The map_reaction_smiles_using_chytorch_rxnmap script can be utilized as follows:

# Example #1: Map a chemical reaction SMILES string using the Chytorch RxnMap approach.
python scripts/map_reaction_smiles_using_chytorch_rxnmap.py \
  --reaction_smiles "OCN1C(=O)Cc2ccccc12.c1nc2ccccc2[nH]1>>O=C1Cc2ccccc2N1Cn1cnc2ccccc12"

# Example #2: Map a chemical reaction SMILES dataset using the Chytorch RxnMap approach.
python scripts/map_reaction_smiles_using_chytorch_rxnmap.py \
  --input_csv_file_path "data/uspto_50k_by_20171116_coley_c_w_et_al.csv" \
  --reaction_smiles_column_name "rxn_smiles" \
  --output_csv_file_path "data/uspto_50k_by_20171116_coley_c_w_et_al_chytorch_rxnmap.csv"

Please keep in mind that the execution device of the model at the center of the approach is set to the CPU by default, and the number of utilized CPU cores is not easily controllable.

LocalMapper

The map_reaction_smiles_using_local_mapper script can be utilized as follows:

# Example #1: Map a chemical reaction SMILES string using the LocalMapper approach.
python scripts/map_reaction_smiles_using_local_mapper.py \
  --reaction_smiles "CS(Cl)(=O)=O.OCCN1CCCc2cc(ccc12)C#N>>CS(=O)(=O)OCCN1CCCc2cc(ccc12)C#N"

# Example #2: Map a chemical reaction SMILES dataset using the LocalMapper approach.
python scripts/map_reaction_smiles_using_local_mapper.py \
  --input_csv_file_path "data/uspto_50k_by_20171116_coley_c_w_et_al.csv" \
  --reaction_smiles_column_name "rxn_smiles" \
  --output_csv_file_path "data/uspto_50k_by_20171116_coley_c_w_et_al_local_mapper.csv"

License Information

The contents of this repository are published under the MIT license.
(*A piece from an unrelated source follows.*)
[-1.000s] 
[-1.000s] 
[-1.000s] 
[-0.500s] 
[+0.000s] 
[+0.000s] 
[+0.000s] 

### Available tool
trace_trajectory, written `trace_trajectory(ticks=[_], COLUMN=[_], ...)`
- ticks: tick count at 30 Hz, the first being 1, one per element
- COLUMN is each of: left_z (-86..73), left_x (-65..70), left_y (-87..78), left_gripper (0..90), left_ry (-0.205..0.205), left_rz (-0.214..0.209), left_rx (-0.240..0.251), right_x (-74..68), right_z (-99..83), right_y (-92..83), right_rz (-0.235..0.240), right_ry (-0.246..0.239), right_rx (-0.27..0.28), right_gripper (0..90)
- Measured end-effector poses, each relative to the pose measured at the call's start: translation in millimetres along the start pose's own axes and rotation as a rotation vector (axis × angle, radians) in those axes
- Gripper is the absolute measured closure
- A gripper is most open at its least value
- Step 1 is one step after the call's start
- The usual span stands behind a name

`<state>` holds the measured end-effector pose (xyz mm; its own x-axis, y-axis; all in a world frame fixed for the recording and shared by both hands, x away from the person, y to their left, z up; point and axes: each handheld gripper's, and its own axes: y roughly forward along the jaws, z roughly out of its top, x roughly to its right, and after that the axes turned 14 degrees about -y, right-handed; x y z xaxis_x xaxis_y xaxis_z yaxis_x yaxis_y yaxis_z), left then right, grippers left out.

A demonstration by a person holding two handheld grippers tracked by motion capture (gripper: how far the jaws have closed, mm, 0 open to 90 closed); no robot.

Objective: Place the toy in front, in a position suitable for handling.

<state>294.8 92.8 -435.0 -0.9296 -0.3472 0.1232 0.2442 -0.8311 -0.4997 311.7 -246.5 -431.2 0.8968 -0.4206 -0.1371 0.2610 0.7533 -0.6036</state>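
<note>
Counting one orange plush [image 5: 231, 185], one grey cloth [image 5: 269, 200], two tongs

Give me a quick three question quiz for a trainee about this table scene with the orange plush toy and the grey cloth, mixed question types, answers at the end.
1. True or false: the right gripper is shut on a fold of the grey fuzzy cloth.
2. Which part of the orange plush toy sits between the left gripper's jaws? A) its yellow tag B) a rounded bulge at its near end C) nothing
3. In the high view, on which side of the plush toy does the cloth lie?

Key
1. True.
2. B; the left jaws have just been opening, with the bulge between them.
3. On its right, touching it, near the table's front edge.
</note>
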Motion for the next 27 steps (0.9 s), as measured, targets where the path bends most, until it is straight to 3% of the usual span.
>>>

Please refer to individual references for more details regarding the license information of external resources utilized within this repository.

Contact

If you are interested in contributing to this repository by reporting bugs, suggesting improvements, or submitting feedback, feel free to use GitHub Issues.

References

[1] EPAM Indigo: https://lifescience.opensource.epam.com/indigo/index.html. Accessed on: July 26th, 2024.

[2] Schwaller, P., Hoover, B., Reymond, J., Strobelt, H., and Laino, T. Extraction of Organic Chemistry Grammar from Unsupervised Learning of Chemical Reactions. Sci. Adv., 7, eabe4166, 2021.

[3] Nugmanov, R., Dyubankova, N., Gedich, A., and Wegner, J.K. Bidirectional Graphormer for Reactivity Understanding: Neural Network Trained to Reaction Atom-to-atom Mapping Task. J. Chem. Inf. Model., 2022, 62, 14, 3307–3315.

[4] Chen, S., An, S., Babazade, R., and Jung, Y. Precise Atom-to-atom Mapping for Organic Reactions via Human-in-the-loop Machine Learning. Nat. Commun., 15, 2250, 2024.